Lieux de tournages de films cultes, maisons d’enfance des rappeurs et street art : L.A. hood life tours propose aux touristes de visiter le « vrai » Los Angeles.

 

« To live and die in L.A. ! », scandait dans les années 1990 Tupac Shakur, l’un des plus grands rappeurs de tous les temps, relatant l’amour et la haine que portaient les habitants de Los Angeles à leur ville. Car la deuxième ville des États-Unis n’est pas constituée que de plages, de grandes allées bordées de boutiques ou de villas de célébrités. Sous les palmiers californiens se cachent une grande misère, différents trafics et des guerres de gangs qui gangrènent la mégapole. C’est cette partie de l’histoire de la ville qui intéresse la compagnie L.A. hood life tours et ses nombreux clients.

 

Los Angeles est l’un des lieux phares mondiaux de la culture hip-hop, les têtes d’affiche de la ville ayant même réinventé le rap au début des années 1990. Parmi ces grands noms ayant démocratisé le « gangsta rap », on retrouve Tupac bien sûr, mais aussi Dr.Dre et son groupe N.W.A., Snoop Dogg ou encore Cypress Hill. Ce sont les lieux d’enfance de ces icônes que L.A. hood life tours propose de visiter. Le bus sillonne les mal-famés mais fameux quartiers de Compton, Crenshaw, South Central et du Watts, où ont notamment eu lieu les émeutes de 1992, tout en racontant des anecdotes qui plairont à tout fan de hip-hop.

 

 

« This ain’t Hollywood, this is real life ! »

 

Cette visite guidée des ghettos de Los Angeles n’est pas une expérience comme les autres. Elle se fait dans un bus qui passe la musique correspondant à l’endroit, et qui autorise les clients à fumer de l’herbe à l’intérieur. Si ces conditions sont assez peu orthodoxes, entendre « California Love » dans les décors d’origine de ses auteurs, tout en écoutant des anecdotes sur les Crips et les Bloods, les deux gangs historiques de la ville qui la ravagent encore, donne aux visiteurs le sentiment de vivre un morceau des textes de leurs artistes favoris.

 

La visite, qui dure trois heures (entre 11h et 14h tous les jours), ne s’attarde pas que sur le rap des nineties. En effet, Los Angeles génère encore et toujours son lot de grands rappeurs, qui relatent malheureusement les mêmes problèmes sociaux que leurs prédécesseurs, en témoigne le récent décès du rappeur Nipsey Hussle, assassiné devant son magasin.
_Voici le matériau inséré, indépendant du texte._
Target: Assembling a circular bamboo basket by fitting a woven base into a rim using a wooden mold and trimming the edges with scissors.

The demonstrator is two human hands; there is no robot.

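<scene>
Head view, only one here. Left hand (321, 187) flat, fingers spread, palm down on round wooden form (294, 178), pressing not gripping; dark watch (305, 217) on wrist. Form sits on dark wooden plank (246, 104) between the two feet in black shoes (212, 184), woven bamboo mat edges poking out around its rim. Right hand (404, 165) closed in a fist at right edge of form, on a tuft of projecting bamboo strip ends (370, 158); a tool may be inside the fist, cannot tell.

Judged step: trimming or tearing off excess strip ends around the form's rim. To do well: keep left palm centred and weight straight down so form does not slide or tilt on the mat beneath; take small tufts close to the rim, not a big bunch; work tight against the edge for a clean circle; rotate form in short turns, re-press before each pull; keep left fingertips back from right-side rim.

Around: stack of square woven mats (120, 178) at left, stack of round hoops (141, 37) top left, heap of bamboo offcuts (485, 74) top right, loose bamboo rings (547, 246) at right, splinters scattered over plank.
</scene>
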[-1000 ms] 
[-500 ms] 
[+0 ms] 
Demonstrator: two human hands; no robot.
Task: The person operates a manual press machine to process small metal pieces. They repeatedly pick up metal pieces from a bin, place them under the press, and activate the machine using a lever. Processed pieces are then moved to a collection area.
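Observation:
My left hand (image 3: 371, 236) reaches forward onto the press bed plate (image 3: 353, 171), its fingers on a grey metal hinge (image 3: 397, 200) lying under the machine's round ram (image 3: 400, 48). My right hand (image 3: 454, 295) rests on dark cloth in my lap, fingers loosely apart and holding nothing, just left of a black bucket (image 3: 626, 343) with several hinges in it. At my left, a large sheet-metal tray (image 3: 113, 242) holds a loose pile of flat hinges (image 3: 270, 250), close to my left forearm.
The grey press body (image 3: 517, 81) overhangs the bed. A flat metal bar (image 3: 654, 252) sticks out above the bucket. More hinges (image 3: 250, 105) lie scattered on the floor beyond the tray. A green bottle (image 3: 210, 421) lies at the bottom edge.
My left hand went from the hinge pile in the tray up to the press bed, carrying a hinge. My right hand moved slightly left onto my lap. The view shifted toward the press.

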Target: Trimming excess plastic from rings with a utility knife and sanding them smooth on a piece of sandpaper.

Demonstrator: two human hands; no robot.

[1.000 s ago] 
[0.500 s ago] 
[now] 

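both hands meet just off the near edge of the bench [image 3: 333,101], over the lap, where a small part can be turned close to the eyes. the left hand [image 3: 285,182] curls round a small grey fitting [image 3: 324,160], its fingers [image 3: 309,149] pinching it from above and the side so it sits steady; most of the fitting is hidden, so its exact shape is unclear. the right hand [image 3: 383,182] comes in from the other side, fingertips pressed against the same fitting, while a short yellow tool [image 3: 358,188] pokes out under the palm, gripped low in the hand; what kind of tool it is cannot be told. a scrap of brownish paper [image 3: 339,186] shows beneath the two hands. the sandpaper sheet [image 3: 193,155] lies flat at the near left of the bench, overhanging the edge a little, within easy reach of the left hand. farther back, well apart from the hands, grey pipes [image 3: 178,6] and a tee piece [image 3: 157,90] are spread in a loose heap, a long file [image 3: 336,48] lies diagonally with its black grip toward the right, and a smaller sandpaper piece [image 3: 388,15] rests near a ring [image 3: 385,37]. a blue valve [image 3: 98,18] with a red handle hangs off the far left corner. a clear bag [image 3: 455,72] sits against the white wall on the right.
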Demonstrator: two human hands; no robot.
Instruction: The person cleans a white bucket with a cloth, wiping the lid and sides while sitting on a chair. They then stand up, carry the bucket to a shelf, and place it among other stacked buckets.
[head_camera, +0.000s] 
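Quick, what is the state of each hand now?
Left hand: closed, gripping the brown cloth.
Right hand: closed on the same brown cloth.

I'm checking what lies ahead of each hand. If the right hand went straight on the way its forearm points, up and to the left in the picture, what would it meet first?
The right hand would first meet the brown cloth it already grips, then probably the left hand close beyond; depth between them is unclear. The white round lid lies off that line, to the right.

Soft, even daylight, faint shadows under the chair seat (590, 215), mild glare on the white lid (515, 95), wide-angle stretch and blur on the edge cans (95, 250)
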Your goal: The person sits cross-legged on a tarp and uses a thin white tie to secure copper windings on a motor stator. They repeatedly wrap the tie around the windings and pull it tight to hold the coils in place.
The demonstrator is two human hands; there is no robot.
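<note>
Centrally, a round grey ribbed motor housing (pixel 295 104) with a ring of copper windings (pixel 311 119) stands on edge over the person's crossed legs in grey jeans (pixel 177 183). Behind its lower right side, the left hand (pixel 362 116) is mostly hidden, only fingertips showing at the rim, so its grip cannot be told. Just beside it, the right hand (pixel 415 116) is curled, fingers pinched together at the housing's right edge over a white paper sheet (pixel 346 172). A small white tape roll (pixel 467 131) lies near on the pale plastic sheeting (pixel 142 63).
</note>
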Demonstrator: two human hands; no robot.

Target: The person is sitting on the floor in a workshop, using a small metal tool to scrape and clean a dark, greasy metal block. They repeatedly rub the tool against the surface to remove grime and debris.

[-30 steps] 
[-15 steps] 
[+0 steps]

Ainsi, les parcours de Kendrick Lamar ou de Vince Staples, qui sont devenus des stars internationales en alliant musicalité et témoignages de leurs vies, sont d’autres étapes du tour bus. Ce dernier s’arrête aussi devant les grandes fresques colorées garnissant les rues, à l’image de celle représentant Tupac dans l’une des rues qu’il a connues.

 

Le quartier de Crenshaw, à Los Angeles.

 

Dernier volet de la visite : les lieux de tournages de films. Dans ces quartiers déshérités ont été filmées les scènes les plus mémorables de « Boyz n the hood » ou de « Menace to society ». La visite s’arrête aussi dans l’oppressante impasse bordée de palmiers du film « Training day », qui a vu Denzel Washington remporter l’oscar du meilleur acteur en 2002. Disponible pour 75 dollars, cette visite très complète et extrêmement originale s’est vue décerner l’attestation d’excellence de TripAdvisor. Pour contrebalancer son offre, le site de la compagnie propose aussi une visite d’une cinquantaine de propriétés de célébrités. L.A. hood life tours a donc su capitaliser sur la culture hip-hop pour promouvoir le tourisme. Et, à l’heure où le rap est la musique la plus écoutée dans le monde, et notamment en France, cette initiative pourrait peut-être inspirer quelques entrepreneurs.